**Exercise details**
Nothing but the lines from the one with "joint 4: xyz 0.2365" down to the one with "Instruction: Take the" should be returned, exactly and with both ends included, from the material below.

**Entries supplied**
- - -
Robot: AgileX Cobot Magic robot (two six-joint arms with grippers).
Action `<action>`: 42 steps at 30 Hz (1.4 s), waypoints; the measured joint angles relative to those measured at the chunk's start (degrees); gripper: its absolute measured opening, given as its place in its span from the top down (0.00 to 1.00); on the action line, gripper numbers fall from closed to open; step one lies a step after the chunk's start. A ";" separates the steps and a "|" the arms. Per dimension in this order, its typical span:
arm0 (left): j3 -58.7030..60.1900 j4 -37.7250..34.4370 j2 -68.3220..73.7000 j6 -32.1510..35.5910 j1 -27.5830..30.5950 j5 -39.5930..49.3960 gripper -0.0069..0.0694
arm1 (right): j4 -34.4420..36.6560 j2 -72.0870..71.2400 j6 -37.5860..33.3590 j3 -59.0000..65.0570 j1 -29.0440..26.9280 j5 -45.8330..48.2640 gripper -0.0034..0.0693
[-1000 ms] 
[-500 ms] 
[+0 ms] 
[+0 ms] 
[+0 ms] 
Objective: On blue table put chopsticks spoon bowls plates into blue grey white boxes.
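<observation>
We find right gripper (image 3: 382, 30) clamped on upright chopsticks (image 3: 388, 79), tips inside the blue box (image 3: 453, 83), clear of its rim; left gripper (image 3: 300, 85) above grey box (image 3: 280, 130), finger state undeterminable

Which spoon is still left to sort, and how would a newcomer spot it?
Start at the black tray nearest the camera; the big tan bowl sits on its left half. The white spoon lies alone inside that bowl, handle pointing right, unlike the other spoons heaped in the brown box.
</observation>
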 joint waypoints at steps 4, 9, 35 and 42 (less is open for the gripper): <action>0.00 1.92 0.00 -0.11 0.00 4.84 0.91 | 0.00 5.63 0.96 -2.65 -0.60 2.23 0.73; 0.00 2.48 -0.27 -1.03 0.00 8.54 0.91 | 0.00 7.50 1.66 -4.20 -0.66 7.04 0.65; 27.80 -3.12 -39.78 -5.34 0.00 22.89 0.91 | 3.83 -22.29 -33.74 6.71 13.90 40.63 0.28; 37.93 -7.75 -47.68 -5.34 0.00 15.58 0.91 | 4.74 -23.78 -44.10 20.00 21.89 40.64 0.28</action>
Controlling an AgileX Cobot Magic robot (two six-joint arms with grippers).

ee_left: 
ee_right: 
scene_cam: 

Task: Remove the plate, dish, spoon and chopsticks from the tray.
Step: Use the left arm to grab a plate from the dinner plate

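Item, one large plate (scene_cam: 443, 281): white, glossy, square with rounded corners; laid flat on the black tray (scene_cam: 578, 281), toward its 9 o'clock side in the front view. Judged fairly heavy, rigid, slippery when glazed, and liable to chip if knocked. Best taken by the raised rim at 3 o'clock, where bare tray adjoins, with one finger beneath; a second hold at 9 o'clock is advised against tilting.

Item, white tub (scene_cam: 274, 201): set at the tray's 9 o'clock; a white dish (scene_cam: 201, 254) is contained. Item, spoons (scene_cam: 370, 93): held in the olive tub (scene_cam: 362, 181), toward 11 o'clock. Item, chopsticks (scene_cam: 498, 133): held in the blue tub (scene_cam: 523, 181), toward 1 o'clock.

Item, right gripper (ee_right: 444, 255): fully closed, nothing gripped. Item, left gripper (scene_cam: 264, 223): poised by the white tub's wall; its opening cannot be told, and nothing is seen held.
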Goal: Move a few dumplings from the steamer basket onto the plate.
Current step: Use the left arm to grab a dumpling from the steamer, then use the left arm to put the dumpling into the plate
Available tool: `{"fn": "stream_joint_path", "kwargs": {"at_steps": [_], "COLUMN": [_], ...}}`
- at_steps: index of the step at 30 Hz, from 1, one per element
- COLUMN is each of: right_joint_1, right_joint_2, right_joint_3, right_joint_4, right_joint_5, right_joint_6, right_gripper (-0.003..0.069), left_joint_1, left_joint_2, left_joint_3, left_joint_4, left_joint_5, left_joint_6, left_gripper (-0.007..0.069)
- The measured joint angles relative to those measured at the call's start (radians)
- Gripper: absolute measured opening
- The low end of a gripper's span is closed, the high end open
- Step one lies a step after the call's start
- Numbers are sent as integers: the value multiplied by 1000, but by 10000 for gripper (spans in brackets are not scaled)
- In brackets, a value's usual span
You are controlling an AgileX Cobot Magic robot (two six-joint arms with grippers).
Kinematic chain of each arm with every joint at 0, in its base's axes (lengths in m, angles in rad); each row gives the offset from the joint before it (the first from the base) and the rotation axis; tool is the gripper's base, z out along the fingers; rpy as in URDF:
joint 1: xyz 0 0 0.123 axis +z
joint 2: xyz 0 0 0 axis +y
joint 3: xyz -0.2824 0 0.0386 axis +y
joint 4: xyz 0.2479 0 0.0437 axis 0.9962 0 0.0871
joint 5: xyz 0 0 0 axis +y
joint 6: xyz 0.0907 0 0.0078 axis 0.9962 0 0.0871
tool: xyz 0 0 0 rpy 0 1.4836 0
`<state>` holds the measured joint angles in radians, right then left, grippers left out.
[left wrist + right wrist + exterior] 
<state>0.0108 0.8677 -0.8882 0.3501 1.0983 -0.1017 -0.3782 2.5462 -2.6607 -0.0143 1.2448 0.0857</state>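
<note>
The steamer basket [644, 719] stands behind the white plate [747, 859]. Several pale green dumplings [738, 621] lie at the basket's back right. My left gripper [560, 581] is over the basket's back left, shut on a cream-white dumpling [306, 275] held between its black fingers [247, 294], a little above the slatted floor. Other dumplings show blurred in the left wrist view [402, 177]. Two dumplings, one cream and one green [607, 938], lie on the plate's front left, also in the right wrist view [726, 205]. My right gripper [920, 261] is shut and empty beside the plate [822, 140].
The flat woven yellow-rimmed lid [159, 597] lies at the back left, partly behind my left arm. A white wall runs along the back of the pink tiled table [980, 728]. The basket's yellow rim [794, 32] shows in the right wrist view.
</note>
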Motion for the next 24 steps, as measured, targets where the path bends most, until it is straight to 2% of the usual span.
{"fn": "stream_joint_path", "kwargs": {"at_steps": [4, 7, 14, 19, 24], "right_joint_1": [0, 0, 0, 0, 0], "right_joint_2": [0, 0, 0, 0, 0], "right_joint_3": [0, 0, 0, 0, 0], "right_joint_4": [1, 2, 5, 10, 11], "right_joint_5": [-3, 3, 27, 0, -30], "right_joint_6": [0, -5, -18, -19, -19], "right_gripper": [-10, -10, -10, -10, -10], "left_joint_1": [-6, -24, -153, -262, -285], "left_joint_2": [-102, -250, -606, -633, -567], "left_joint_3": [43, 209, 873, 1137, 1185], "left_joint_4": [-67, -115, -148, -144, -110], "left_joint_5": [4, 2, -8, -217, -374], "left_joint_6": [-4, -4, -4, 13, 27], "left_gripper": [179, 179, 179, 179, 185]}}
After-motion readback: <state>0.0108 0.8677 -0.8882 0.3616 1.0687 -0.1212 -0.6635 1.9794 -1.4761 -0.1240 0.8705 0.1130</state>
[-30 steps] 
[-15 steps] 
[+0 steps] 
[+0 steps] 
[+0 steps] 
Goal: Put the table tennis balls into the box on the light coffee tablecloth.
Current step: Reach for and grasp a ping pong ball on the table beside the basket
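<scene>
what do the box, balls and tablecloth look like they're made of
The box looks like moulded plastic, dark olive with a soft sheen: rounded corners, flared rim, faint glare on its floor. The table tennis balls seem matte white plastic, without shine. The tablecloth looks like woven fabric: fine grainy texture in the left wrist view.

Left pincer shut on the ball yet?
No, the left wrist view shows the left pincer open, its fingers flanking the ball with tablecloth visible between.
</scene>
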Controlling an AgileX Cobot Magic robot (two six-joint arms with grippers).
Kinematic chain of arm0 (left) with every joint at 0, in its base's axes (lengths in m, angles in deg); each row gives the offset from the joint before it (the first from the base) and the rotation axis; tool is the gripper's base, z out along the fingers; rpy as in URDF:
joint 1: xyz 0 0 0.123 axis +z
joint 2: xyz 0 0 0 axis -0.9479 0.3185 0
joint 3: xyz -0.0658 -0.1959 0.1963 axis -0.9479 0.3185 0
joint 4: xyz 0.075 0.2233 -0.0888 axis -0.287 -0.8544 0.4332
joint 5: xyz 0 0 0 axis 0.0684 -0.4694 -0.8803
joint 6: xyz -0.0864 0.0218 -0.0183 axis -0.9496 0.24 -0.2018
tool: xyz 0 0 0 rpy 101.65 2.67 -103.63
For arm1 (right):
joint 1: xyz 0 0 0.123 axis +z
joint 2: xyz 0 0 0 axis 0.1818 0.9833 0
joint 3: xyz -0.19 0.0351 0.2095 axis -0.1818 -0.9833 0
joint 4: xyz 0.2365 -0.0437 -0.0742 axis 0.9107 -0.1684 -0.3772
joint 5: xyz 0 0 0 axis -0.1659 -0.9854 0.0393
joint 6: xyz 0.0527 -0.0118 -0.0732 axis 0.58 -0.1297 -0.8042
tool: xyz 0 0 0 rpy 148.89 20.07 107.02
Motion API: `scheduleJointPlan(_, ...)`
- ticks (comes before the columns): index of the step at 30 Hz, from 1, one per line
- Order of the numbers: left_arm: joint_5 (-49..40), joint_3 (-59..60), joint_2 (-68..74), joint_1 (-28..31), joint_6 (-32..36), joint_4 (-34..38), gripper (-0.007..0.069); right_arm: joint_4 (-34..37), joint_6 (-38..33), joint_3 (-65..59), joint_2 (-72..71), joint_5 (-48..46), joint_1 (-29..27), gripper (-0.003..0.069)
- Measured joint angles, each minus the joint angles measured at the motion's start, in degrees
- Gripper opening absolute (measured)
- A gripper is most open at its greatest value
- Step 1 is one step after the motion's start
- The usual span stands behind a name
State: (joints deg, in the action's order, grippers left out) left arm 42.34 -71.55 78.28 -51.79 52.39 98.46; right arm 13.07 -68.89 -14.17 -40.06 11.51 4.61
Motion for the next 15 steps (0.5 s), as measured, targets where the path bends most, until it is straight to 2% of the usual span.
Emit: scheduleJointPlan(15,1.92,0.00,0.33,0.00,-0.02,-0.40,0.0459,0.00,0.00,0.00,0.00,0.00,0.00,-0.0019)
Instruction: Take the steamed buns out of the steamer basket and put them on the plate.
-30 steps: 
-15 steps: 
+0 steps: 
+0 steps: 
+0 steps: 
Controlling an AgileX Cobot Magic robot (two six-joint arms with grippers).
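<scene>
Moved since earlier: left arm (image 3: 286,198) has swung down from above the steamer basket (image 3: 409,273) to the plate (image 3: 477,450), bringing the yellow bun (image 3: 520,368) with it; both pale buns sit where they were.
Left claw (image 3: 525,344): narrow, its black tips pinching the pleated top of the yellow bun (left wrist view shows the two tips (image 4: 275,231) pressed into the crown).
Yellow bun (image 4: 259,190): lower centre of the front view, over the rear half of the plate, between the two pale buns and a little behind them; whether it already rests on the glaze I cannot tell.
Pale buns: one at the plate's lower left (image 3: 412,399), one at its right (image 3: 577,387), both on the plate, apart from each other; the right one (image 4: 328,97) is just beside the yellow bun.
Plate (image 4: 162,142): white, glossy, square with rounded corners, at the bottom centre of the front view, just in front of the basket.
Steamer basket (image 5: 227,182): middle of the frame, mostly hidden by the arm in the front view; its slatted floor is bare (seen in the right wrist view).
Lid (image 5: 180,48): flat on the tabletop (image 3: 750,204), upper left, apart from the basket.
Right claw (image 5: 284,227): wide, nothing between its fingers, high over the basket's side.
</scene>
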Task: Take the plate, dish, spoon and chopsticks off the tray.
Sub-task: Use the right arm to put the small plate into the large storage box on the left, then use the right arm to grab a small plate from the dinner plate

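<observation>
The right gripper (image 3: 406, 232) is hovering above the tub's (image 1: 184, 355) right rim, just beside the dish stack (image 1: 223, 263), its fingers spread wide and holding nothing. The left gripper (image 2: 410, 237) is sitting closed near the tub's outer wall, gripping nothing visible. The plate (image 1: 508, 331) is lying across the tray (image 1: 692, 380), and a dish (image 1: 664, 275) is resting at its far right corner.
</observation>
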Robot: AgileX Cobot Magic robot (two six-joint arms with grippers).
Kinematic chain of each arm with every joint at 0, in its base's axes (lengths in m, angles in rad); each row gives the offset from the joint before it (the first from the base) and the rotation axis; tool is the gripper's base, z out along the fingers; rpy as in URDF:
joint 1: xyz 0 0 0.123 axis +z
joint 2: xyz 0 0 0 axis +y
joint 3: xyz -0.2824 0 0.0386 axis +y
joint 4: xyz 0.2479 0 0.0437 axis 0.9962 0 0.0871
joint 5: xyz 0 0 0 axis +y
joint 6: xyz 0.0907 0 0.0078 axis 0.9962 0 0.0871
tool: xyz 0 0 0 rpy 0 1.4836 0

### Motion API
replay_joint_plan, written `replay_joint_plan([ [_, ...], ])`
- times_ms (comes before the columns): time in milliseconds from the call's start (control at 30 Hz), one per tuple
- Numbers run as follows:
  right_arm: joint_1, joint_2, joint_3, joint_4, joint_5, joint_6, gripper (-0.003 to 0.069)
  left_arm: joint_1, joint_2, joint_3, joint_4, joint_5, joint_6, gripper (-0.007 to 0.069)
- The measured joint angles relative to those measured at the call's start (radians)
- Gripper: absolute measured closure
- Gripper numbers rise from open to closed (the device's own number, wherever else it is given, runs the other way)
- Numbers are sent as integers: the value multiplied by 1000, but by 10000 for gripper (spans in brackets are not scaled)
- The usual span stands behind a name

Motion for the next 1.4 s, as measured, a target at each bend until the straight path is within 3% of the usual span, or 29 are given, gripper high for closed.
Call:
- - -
**Exercise solution**
joint 4: xyz 0.2365 -0.0437 -0.0742 axis 0.9107 -0.1684 -0.3772
joint 5: xyz 0 0 0 axis -0.1659 -0.9854 0.0393
joint 6: xyz 0.0527 -0.0118 -0.0732 axis 0.58 -0.1297 -0.8042
tool: xyz 0 0 0 rpy 148.89 20.07 107.02
Motion API: `scheduleJointPlan(_, ...)`
- ticks (comes before the columns): index of the step at 30 Hz, from 1, one per line
- Order of the numbers: left_arm: joint_5 (-49..40), joint_3 (-59..60), joint_2 (-68..74), joint_1 (-28..31), joint_6 (-32..36), joint_4 (-34..38), gripper (-0.007..0.069); right_arm: joint_4 (-34..37), joint_6 (-38..33), joint_3 (-65..59), joint_2 (-72..71), joint_5 (-48..46), joint_1 (-29..27), gripper (-0.003..0.069)
- Measured joint angles, each minus the joint angles measured at the motion's start, in degrees
- Gripper opening absolute (measured)
- A gripper is most open at its greatest value
- Step 1 is one step after the motion's start
- The usual span stands behind a name
State: (joints deg, in the action's order, grippers left out) left arm 42.34 -71.55 78.28 -51.79 52.39 98.46; right arm 13.07 -68.89 -14.17 -40.06 11.51 4.61
Motion for the next 15 steps (0.5 s), as measured, targets where the path bends most, until it is straight to 2% of the usual span.
Emit: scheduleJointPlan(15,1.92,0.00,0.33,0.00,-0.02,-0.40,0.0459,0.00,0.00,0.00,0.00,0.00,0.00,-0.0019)
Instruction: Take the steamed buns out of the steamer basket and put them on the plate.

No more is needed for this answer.